## [What the exercise asks]
Would you please copy each line of the listing that mentions "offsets"?

——

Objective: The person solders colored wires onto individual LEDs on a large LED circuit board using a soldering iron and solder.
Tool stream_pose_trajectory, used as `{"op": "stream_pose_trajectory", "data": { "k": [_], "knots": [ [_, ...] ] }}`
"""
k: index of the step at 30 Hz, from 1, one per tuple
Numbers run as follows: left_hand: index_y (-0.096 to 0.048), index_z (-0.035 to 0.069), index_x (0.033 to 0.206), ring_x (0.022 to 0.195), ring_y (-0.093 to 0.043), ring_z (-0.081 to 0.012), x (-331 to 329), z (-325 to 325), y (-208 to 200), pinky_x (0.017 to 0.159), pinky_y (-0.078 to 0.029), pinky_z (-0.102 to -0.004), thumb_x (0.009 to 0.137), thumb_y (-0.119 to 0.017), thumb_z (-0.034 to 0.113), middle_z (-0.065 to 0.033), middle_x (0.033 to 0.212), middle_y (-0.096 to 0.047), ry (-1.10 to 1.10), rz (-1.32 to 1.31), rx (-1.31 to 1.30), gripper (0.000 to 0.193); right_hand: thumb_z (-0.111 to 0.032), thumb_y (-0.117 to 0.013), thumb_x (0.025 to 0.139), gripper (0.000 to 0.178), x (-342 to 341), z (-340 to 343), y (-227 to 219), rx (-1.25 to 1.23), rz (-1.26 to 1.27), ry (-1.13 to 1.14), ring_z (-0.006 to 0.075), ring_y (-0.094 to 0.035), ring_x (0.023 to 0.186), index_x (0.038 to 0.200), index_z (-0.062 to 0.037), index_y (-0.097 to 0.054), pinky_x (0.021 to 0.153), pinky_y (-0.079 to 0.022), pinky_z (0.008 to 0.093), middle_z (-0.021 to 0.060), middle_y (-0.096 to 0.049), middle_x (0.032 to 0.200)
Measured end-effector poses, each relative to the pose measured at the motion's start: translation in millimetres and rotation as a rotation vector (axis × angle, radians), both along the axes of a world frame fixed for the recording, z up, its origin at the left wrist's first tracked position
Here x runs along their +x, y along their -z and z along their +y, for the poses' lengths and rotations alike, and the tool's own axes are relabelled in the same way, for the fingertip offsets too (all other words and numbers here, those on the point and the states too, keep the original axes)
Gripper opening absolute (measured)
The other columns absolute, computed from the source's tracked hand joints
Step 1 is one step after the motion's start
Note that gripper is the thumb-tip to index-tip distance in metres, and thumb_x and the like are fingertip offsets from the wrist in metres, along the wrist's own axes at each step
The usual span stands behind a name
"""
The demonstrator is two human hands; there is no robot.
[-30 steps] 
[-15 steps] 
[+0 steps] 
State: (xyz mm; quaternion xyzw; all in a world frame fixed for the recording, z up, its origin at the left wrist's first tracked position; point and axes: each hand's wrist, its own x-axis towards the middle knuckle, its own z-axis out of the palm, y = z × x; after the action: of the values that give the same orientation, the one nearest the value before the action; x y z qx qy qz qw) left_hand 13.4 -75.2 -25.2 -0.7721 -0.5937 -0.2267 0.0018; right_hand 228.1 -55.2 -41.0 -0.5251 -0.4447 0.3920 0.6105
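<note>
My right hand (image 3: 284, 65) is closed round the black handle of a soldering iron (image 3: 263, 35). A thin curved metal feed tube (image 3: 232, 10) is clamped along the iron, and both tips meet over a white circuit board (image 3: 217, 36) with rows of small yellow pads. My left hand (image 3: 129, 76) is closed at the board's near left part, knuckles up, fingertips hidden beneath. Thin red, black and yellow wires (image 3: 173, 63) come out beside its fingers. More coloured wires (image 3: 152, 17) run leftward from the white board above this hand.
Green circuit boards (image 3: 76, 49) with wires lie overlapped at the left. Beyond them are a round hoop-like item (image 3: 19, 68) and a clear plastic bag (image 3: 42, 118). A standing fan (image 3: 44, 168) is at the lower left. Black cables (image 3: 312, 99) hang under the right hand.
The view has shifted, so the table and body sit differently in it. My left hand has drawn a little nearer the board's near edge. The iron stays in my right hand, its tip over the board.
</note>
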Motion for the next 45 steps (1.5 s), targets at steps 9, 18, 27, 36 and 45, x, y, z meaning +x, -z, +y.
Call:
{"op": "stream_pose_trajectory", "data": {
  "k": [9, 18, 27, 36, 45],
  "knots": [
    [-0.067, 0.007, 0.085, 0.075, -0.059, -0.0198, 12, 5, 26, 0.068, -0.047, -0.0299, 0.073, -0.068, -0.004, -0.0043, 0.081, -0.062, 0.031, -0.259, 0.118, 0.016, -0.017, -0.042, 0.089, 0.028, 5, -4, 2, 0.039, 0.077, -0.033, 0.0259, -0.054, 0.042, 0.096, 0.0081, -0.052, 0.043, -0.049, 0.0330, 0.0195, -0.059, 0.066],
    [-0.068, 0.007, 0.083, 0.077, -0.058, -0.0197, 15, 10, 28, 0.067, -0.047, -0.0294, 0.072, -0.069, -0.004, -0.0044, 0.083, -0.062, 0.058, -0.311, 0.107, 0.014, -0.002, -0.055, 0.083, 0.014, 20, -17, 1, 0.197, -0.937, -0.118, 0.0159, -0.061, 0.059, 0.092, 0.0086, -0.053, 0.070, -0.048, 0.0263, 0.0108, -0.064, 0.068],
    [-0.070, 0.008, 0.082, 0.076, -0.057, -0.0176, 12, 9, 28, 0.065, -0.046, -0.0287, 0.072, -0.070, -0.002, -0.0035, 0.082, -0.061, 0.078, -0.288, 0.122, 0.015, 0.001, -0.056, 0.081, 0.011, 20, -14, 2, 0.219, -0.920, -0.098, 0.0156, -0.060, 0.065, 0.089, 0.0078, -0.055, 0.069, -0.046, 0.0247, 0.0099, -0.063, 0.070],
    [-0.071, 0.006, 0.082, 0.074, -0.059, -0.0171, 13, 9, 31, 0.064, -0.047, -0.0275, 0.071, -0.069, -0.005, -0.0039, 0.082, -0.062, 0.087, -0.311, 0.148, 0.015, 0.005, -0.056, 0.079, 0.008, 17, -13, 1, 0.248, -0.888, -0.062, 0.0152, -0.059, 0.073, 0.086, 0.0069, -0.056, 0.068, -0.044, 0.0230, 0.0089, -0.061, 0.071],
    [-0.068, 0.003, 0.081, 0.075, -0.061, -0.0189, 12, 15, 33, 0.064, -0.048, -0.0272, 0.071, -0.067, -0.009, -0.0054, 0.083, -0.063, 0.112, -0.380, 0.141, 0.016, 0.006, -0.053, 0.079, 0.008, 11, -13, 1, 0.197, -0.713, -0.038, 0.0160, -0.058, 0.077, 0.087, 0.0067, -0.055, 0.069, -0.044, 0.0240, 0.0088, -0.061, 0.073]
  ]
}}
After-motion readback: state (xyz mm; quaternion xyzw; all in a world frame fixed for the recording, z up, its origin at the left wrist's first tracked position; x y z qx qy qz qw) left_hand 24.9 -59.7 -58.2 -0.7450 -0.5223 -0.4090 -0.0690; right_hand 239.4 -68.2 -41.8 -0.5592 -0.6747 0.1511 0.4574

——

## [Response to the exercise]
Here x runs along their +x, y along their -z and z along their +y, for the poses' lengths and rotations alike, and the tool's own axes are relabelled in the same way, for the fingertip offsets too (all other words and numbers here, those on the point and the states too, keep the original axes)
Note that gripper is the thumb-tip to index-tip distance in metres, and thumb_x and the like are fingertip offsets from the wrist in metres, along the wrist's own axes at each step

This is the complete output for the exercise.